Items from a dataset
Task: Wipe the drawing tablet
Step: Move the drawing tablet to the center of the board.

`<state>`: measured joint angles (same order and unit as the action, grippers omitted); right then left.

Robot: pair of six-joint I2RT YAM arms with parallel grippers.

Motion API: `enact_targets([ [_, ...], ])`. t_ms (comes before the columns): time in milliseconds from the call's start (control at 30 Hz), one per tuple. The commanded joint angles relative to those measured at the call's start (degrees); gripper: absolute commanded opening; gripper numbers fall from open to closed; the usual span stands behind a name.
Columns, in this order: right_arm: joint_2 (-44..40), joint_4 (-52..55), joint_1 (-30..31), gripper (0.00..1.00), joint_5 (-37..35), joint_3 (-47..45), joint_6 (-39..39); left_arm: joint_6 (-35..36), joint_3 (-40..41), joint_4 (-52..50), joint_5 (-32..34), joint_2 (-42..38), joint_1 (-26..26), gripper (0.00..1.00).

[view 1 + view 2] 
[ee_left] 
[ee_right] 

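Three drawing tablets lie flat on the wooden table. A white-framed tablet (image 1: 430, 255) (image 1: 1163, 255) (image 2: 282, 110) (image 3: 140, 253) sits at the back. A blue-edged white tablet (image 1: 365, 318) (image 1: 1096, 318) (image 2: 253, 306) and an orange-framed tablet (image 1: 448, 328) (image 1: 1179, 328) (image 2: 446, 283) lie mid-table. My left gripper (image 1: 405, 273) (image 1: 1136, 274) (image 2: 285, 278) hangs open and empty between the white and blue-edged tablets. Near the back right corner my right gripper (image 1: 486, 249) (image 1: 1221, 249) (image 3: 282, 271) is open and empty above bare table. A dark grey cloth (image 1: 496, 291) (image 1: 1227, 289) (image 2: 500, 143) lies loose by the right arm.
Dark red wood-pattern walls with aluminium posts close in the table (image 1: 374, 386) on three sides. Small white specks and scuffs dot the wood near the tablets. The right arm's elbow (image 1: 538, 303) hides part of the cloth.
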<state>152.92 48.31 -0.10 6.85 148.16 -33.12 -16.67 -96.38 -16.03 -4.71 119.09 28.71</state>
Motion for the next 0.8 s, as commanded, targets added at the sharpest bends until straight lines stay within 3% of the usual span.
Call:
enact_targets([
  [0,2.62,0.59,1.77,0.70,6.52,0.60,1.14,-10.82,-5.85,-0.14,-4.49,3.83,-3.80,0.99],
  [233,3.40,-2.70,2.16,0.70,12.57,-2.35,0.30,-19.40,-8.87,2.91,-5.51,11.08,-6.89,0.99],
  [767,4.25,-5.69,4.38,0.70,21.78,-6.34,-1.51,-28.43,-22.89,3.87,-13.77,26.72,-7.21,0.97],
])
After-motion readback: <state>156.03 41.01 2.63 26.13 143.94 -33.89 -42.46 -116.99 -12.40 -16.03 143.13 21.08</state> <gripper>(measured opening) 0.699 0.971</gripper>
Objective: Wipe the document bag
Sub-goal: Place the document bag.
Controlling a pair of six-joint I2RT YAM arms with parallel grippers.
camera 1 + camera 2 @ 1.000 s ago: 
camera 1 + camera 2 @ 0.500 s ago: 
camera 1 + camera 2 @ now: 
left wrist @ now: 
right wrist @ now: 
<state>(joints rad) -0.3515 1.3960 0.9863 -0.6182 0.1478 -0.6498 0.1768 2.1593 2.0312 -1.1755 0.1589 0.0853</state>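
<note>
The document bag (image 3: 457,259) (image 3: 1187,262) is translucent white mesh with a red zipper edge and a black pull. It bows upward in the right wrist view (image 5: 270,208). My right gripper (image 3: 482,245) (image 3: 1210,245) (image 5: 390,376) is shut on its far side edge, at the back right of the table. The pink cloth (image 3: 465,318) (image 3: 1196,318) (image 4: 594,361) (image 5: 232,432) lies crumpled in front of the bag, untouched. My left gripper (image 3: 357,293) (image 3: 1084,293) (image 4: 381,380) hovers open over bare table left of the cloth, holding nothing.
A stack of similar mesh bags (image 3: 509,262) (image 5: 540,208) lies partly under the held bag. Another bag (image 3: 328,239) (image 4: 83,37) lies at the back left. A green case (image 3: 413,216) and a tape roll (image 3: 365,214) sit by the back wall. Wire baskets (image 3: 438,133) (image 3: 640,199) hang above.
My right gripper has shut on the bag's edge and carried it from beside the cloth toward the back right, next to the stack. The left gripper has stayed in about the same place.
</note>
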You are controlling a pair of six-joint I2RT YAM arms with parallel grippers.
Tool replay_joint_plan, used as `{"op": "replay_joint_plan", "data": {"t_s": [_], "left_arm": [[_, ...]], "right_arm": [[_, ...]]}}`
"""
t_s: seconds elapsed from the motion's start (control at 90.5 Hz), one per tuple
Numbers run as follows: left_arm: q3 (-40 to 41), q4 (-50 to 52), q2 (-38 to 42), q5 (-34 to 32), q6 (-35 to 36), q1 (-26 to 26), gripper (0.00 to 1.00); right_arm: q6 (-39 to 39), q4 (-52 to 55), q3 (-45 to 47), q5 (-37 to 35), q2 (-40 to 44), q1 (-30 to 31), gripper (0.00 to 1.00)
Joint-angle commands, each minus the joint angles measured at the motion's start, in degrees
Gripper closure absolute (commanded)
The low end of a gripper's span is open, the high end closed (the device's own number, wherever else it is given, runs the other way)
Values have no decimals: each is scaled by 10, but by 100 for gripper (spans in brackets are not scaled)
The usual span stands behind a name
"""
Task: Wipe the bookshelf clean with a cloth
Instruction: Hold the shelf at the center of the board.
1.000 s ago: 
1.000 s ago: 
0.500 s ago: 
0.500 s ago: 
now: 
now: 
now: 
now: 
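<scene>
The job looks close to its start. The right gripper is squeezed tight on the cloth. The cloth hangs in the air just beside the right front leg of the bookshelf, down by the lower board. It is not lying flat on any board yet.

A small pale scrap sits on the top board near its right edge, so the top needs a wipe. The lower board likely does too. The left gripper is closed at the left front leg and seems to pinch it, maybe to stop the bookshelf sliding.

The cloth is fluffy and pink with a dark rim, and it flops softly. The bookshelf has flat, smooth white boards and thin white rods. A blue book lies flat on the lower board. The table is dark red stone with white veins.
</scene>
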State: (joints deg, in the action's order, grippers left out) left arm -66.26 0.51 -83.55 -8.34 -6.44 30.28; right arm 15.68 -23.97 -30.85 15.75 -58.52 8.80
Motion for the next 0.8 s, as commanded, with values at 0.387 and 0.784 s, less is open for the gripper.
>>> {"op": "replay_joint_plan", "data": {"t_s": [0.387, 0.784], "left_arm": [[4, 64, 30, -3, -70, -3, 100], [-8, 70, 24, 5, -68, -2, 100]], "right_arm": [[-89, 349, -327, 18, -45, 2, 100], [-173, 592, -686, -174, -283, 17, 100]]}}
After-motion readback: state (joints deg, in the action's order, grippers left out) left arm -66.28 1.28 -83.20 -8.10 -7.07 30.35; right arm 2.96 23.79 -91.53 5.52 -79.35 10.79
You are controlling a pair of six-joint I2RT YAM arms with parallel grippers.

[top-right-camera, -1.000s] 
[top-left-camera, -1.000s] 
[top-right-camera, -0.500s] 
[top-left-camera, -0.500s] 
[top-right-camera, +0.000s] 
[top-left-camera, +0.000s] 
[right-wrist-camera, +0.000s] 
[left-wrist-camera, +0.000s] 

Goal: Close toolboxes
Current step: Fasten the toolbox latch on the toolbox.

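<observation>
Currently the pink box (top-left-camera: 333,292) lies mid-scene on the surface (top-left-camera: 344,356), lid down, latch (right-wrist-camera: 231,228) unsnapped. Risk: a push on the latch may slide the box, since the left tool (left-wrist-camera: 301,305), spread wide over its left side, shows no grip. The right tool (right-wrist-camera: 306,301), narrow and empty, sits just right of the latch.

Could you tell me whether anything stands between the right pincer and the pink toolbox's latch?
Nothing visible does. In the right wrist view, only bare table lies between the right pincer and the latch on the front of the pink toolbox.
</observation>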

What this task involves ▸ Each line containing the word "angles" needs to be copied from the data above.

Response ▸
`<state>`: measured joint angles (same order and unit as the action, grippers omitted); right then left.
Motion API: `enact_targets([ [_, ...], ])`. t_ms (comes before the columns): time in milliseconds from the call's start (control at 30 Hz), one per tuple. The commanded joint angles relative to those measured at the call's start (degrees); gripper: absolute commanded opening; gripper numbers fall from open to closed; the usual span stands behind a name.
Joint-angle commands, each minus the joint angles measured at the motion's start, in degrees

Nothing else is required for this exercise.